● Work task:
Your task is to copy exactly the lines from the line containing "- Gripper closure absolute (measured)" through the end of the listing below, with pictures left out.

━━ Data shown

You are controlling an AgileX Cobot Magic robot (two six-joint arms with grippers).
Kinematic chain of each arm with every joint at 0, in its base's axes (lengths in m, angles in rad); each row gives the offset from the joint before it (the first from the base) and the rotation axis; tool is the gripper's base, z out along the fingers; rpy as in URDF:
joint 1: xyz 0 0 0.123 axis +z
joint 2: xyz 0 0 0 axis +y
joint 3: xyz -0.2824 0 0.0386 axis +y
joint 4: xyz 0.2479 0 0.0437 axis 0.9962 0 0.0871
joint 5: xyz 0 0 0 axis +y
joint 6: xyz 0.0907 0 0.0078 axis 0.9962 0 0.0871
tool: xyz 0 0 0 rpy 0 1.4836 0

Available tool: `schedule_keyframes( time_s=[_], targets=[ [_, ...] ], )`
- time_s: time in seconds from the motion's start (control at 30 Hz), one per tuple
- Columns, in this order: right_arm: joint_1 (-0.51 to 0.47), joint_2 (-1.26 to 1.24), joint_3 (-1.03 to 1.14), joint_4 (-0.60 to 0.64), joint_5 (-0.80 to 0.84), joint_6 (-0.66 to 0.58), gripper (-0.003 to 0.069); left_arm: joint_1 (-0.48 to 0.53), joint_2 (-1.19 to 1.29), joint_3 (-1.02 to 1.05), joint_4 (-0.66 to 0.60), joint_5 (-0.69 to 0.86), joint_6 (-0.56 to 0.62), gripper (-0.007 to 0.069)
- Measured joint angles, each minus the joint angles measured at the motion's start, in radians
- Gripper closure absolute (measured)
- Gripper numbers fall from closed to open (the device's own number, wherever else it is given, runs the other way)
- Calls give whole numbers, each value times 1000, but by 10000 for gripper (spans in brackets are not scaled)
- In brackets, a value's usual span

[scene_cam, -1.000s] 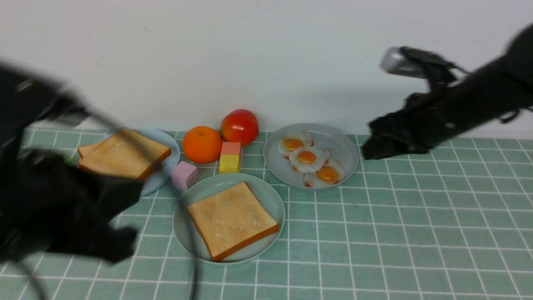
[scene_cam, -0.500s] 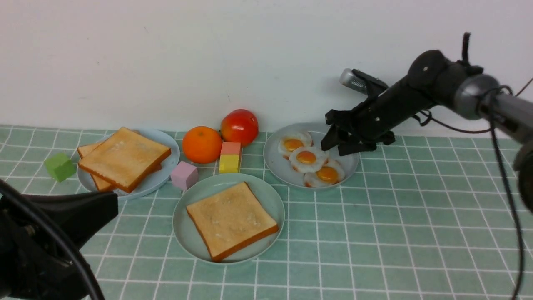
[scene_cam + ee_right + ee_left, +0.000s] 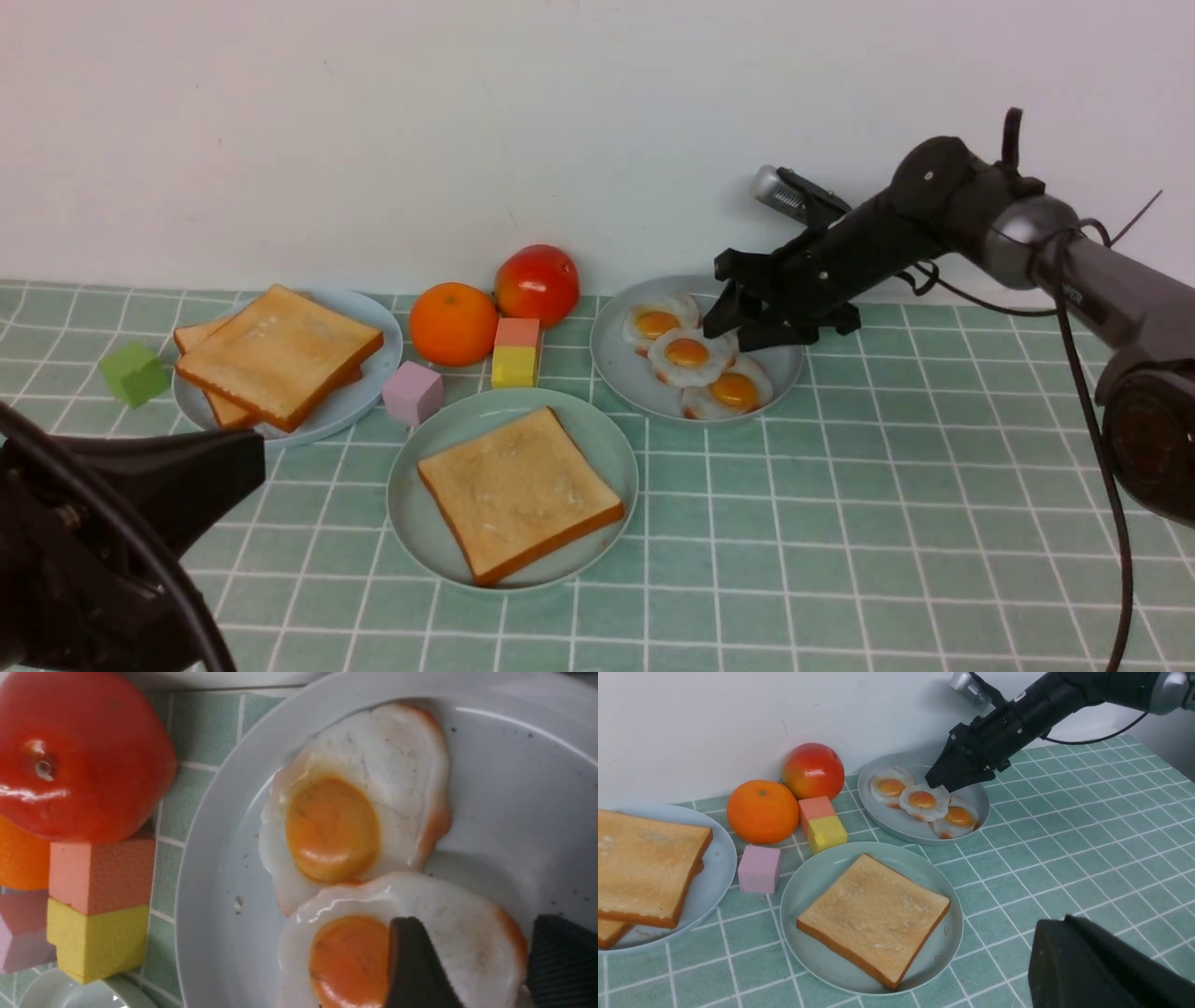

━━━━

● Result below:
- Gripper closure absolute (measured)
- Gripper numbers fall from closed to open (the device's own number, wherever else it is given, runs the other way)
- Calls give whole numbers, each value times 1000, but by 10000 for gripper (spans in brackets are not scaled)
- In brackets, a value's usual span

[scene_cam, -1.000s] 
[scene_cam, -0.500s] 
[scene_cam + ee_right + ee_left, +0.000s] 

Nothing else is left to add to this answer.